Another important outcome from these mass boycotts has been a stronger public debate over corporate marketing strategies which are more focused on politics instead of actually promoting the respective products in question. So-called “progressive” consumers argue that such mass boycotts somehow threaten the communities and demographics which have been given publicity due to their presence in such brands’ marketing campaigns. Specifically, it has been the LGBT and black communities that have been the biggest PR tools, so to speak, in marketing campaigns for all of these products and brands.
Conservatives have argued that focusing on politics over the actual products in the marketing of these respective brands will actually do more to alienate consumers in general, rather than invite more people into trying out and purchasing said products. This is especially true if such companies actively tell their more conservative customers that “if they don’t like it, don’t buy it”. In theory, this “advice” may seem understandable, to an extent, as nobody is forcing anybody to buy said products if they do not wish to do so, but if you are the CEO of a company, you are generally supposed to invite MORE people to buy your products, not LESS.

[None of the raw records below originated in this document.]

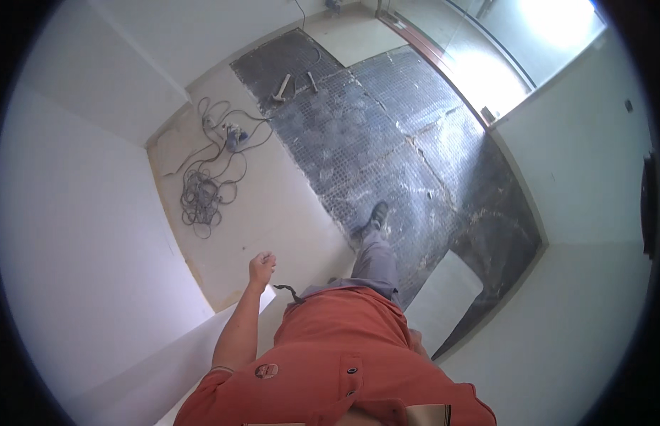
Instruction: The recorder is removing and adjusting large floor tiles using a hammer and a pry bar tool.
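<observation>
My left hand (pixel 262 268) hangs out to the left of my body over the pale floor, its fingers curled in, with nothing visible in them. Of my right hand (pixel 416 342) only a sliver shows beside my red shirt; its fingers are hidden. Near it is a pale, flat rectangular panel (pixel 447 295) against the dark grid-patterned floor (pixel 344 135); whether the hand touches it I cannot tell. One of my shoes (pixel 378 213) stands on the dark floor.
Tangled cables (pixel 201 202) and a small blue-grey power tool (pixel 234 136) lie on the pale floor (pixel 273 192). Further off are a hammer (pixel 282 88) and another slim tool (pixel 312 82). A glazed doorway with a reddish sill (pixel 433 57) opens at the far right.
</observation>
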The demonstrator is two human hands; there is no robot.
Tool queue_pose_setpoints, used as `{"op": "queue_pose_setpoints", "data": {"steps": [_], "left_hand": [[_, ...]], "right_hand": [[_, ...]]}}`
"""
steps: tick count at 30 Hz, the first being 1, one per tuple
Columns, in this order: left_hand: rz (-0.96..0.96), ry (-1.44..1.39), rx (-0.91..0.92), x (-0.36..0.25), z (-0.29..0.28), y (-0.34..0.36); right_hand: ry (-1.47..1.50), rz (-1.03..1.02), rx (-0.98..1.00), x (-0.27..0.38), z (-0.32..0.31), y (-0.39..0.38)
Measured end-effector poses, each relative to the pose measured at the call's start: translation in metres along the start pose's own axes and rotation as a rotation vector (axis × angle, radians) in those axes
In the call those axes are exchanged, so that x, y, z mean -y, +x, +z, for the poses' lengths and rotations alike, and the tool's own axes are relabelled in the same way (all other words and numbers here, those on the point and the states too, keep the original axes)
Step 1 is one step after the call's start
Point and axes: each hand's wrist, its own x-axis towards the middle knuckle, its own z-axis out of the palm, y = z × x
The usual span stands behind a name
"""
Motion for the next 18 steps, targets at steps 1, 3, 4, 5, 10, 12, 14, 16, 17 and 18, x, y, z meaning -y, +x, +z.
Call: {"op": "queue_pose_setpoints", "data": {"steps": [1,3,4,5,10,12,14,16,17,18], "left_hand": [[-0.058,-0.036,-0.035,-0.002,0.011,0.025],[-0.145,-0.047,-0.086,0.004,0.032,0.073],[-0.165,-0.057,-0.153,0.035,0.007,0.094],[-0.08,0.309,-0.123,0.068,-0.009,0.098],[-0.435,-0.144,0.023,-0.086,0.122,0.187],[-0.351,-0.191,-0.231,-0.118,0.086,0.186],[-0.382,-0.191,-0.24,-0.155,0.077,0.232],[-0.482,-0.087,-0.241,-0.176,0.067,0.293],[-0.487,-0.107,-0.228,-0.182,0.061,0.335],[-0.499,-0.104,-0.216,-0.191,0.057,0.378]], "right_hand": [[0.01,0.014,-0.035,0.028,0.011,0.016],[0.021,0.041,-0.107,0.091,0.03,0.05],[-0.009,0.062,-0.088,0.128,0.05,0.062],[0.075,0.058,-0.009,0.181,0.084,0.097],[-0.582,-0.795,-0.057,0.474,0.128,0.264],[-0.095,-0.506,0.253,0.576,0.309,0.197],[-0.125,-0.565,0.274,0.67,0.416,0.147],[-0.206,-0.618,0.362,0.732,0.501,0.142],[-0.215,-0.614,0.349,0.756,0.545,0.146],[-0.291,-0.622,0.375,0.772,0.591,0.154]]}}
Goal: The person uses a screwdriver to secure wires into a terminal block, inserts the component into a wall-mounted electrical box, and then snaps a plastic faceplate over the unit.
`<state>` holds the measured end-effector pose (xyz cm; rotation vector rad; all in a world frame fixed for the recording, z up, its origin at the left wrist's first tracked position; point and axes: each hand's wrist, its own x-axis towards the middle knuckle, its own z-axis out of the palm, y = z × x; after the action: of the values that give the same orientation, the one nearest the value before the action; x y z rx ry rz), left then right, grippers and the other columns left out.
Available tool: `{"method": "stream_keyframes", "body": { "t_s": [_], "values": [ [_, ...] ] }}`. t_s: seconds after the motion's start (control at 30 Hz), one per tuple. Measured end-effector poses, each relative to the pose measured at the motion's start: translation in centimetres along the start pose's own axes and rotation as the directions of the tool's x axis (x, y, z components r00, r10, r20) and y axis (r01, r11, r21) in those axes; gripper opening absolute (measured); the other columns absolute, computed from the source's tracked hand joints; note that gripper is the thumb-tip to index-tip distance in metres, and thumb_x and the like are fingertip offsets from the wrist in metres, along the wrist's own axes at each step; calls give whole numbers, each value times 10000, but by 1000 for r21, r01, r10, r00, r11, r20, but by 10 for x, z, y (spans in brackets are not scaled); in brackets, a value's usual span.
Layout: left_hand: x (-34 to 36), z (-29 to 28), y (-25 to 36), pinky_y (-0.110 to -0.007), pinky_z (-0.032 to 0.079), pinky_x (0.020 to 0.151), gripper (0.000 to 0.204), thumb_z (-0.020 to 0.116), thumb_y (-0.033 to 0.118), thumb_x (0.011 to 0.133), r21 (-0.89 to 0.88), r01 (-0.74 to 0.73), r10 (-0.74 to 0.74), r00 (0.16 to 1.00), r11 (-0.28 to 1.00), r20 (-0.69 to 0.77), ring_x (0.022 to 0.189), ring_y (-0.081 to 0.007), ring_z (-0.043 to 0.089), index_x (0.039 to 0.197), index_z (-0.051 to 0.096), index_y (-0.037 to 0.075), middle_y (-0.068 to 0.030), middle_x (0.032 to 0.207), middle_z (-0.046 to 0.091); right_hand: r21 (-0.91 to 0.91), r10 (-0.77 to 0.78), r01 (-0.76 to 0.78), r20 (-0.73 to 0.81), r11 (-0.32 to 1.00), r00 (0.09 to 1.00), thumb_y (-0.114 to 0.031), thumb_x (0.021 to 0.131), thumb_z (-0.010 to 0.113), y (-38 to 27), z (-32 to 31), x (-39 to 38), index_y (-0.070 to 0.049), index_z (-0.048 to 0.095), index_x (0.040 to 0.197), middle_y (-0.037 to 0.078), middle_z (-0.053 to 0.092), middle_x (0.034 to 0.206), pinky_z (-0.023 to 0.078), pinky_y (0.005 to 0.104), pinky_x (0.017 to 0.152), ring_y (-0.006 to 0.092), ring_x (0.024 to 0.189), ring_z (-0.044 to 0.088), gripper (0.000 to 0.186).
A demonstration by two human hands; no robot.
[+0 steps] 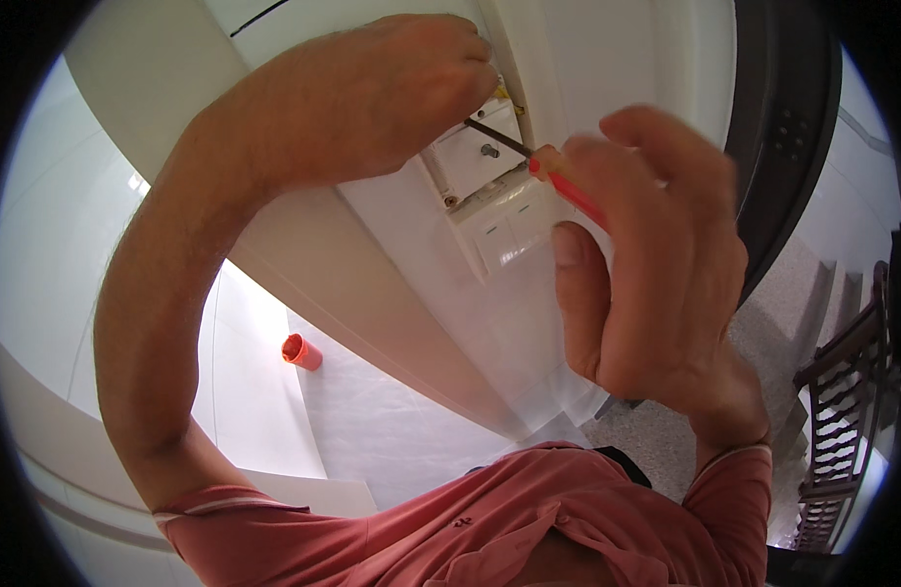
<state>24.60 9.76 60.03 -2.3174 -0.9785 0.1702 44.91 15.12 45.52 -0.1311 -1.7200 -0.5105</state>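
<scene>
The right hand [656, 274] is gripping a screwdriver [542, 167], its length slanting up-left across a white wall plate [467, 168] toward the left hand [436, 83] — whose hold I cannot tell. A red bin [301, 352] is resting on the floor [372, 401] — contents unclear.

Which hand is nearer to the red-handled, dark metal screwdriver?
Right: the right hand holds the screwdriver by its handle; the left hand is at upper left, near its tip.
</scene>
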Motion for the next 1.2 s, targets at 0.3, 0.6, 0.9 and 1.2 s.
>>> {"method": "stream_keyframes", "body": {
  "t_s": [0.3,0.6,0.9,1.2],
  "values": [
    [-5,3,1,-436,551,838,168,670,-23,818,45,73,-76,996,996,48,925,-333,631,983,694,-48,-165,947,616,36,131,-134,90,990,987,43,940,702,-7,-1,-3,87,614,1184,180,659,1017,542,308,614,272,825,677,263],
    [-2,-3,12,-417,571,873,173,678,-55,820,134,38,-44,998,990,46,952,-327,653,991,705,-41,-157,980,638,32,81,-80,-10,996,997,18,938,731,-14,-11,-2,43,660,1086,102,671,842,539,293,589,246,762,688,166],
    [-2,-5,13,-424,568,854,133,679,-52,826,47,106,-107,994,993,13,946,-327,652,958,692,-38,-151,967,630,25,122,-127,162,992,979,11,885,776,-14,-26,8,46,671,1071,116,680,909,536,354,579,276,766,688,216],
    [9,-29,12,-392,557,874,82,617,-29,911,109,65,-101,922,992,373,946,-312,642,965,659,-75,-187,938,678,29,120,-135,297,990,947,-10,884,792,-16,-30,15,36,668,1066,138,710,903,538,346,576,274,670,697,225]
  ]
}}
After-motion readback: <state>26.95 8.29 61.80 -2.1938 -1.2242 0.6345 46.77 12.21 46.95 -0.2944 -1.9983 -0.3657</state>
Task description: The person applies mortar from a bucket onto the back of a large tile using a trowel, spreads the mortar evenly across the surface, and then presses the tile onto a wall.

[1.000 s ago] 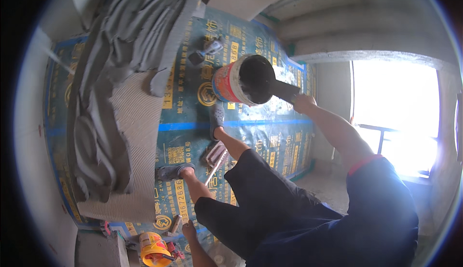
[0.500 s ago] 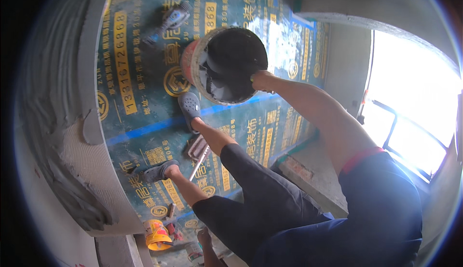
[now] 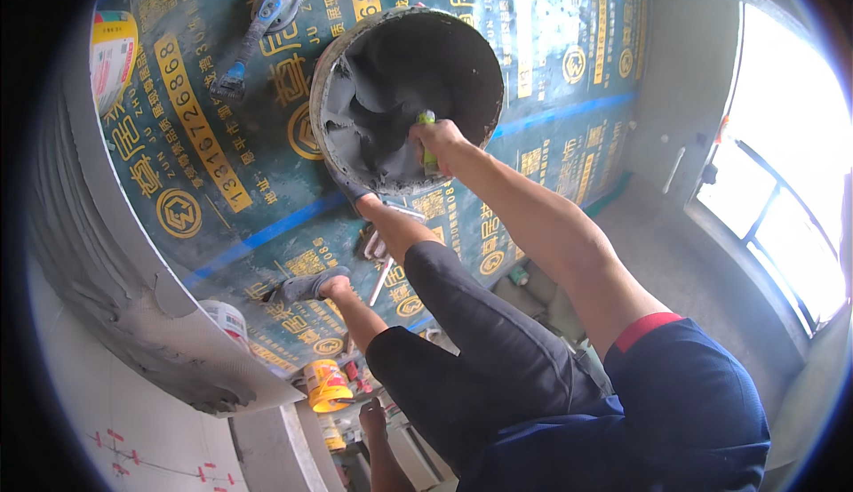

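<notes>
My right hand [image 3: 444, 147] grips the green handle of a trowel [image 3: 430, 165] inside a large round bucket [image 3: 322, 105]. The trowel's blade does not show clearly against the wet grey mortar [image 3: 369, 128], which lies in lumps and folds in the bucket. My left hand [image 3: 373, 415] hangs low, near a small yellow bucket [image 3: 327, 387]. Its fingers look curled, but whatever they hold, if anything, is too small to make out. To the left, a pale panel [image 3: 164, 283] carries grey mortar, partly combed into fine ridges.
Green printed sheeting [image 3: 222, 243] with blue tape covers the floor. A blue and grey power tool [image 3: 267, 21] lies beyond the large bucket. White tubs, one with yellow [image 3: 114, 56], another plain [image 3: 222, 319], stand by the panel. A bright window [image 3: 782, 163] is at right.
My right hand has gone from the bucket's rim to the trowel handle inside it. The view has shifted, and the bucket appears larger. My left hand still hangs low.
</notes>
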A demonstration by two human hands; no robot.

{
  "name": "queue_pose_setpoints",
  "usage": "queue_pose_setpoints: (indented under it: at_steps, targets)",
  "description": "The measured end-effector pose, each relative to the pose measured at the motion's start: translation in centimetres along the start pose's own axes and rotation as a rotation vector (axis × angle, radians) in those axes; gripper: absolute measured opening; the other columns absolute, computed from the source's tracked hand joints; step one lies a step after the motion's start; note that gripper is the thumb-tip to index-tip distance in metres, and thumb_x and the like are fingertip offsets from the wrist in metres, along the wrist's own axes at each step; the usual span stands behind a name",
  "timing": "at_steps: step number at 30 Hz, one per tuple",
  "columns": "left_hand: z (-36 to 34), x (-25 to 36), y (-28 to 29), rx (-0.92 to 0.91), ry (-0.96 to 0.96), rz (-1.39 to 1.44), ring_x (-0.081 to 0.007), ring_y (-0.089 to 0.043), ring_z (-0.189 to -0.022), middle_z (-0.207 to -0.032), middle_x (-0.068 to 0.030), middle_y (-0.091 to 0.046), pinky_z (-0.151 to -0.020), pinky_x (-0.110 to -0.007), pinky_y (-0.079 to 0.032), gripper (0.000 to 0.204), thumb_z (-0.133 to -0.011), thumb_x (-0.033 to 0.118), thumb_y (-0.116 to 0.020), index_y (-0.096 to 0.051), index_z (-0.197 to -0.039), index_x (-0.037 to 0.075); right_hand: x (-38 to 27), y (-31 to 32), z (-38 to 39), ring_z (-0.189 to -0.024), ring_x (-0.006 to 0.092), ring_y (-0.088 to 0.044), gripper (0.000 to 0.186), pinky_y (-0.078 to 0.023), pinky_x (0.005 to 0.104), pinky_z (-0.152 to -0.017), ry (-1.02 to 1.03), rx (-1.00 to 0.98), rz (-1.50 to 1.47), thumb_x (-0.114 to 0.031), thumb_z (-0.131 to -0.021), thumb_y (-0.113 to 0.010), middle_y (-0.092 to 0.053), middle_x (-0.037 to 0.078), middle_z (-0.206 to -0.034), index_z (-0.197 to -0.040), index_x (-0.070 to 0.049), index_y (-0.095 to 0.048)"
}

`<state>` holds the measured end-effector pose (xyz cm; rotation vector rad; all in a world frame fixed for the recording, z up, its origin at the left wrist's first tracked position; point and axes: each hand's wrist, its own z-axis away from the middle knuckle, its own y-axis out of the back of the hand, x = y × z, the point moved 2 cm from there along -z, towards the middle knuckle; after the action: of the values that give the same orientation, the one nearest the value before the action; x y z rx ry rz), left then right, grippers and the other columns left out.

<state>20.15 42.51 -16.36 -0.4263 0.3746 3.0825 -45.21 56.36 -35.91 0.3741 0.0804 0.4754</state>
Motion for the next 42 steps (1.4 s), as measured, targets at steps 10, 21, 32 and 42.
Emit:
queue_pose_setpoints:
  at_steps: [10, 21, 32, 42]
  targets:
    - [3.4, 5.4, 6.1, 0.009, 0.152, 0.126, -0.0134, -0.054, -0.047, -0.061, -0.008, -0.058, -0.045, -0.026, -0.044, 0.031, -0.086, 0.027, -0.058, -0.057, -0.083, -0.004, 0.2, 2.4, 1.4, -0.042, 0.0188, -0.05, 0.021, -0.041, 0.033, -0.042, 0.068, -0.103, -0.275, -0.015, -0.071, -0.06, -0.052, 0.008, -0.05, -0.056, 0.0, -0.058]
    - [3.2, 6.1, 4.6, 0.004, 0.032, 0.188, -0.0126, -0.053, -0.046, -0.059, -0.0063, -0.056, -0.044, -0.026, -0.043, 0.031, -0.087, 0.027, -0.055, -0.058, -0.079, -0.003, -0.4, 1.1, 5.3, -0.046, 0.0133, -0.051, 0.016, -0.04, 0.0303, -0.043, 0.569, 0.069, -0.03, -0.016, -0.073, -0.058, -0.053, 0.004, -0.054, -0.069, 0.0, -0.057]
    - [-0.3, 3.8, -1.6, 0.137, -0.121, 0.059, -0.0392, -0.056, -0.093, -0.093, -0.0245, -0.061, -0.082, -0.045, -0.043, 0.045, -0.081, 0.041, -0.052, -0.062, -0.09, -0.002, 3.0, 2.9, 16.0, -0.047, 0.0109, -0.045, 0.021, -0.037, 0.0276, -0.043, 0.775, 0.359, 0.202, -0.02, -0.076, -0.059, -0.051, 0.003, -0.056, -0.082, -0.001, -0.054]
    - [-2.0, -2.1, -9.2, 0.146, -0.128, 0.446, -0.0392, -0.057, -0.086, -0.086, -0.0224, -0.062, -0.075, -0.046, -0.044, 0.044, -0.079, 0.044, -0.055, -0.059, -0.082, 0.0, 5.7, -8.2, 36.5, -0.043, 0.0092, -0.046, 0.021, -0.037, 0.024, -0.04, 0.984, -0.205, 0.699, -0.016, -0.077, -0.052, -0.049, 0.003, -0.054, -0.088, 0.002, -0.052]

A good example of how much this “if don’t like it, don’t buy it” rhetoric can backfire against a company is the 2018 video game Battlefield V. This Second World War-themed video game was announced and revealed via a cinematic trailer which depicted a highly stylised and fictionalised version of World War II – female soldiers fighting in armies in which they would not have fought in combat roles, characters with historically inaccurate uniforms and equipment, some characters bearing prosthetic limbs (which would have otherwise excluded them from combat roles), etc. The backlash to the reveal of Battlefield V and its subsequent release was even stronger when the game prior to this entry, Battlefield 1, was advertised and released as a far more realistic depiction of the First World War. Unsurprisingly, this older entry was far better received by critics and players, and continues to see high player numbers consistently. The publisher of the Battlefield franchise, Electronic Arts (EA), recorded that the number of pre-orders for Battlefield V was 85% behind that of their main franchise rivals, Call of Duty, which saw the release of the futuristic and multiplayer-focused Call of Duty: Black Ops IV that very same year.
Although “progressive” marketing had been all the rage over the course of the 2010s, in these early years of the 2020s, it is becoming increasingly evident that general consumers are becoming quite tired of being preached to by corporations, and would much rather just simply be presented with products and brands that will satisfy their respective needs as consumers. While almost all of these boycotted companies will continue to make money and survive as corporations, the financial hits and reputational damage that they have sustained as a result of their extremely poor marketing strategies will also make them think twice before attempting such PR campaigns again anytime soon. Bud Light is merely the first in what will likely become a long line of companies that will ultimately suffer from mass boycotts and consumer backlash, if they continue to push these narratives of “social justice” over actually delivering a good product to its potential consumer base.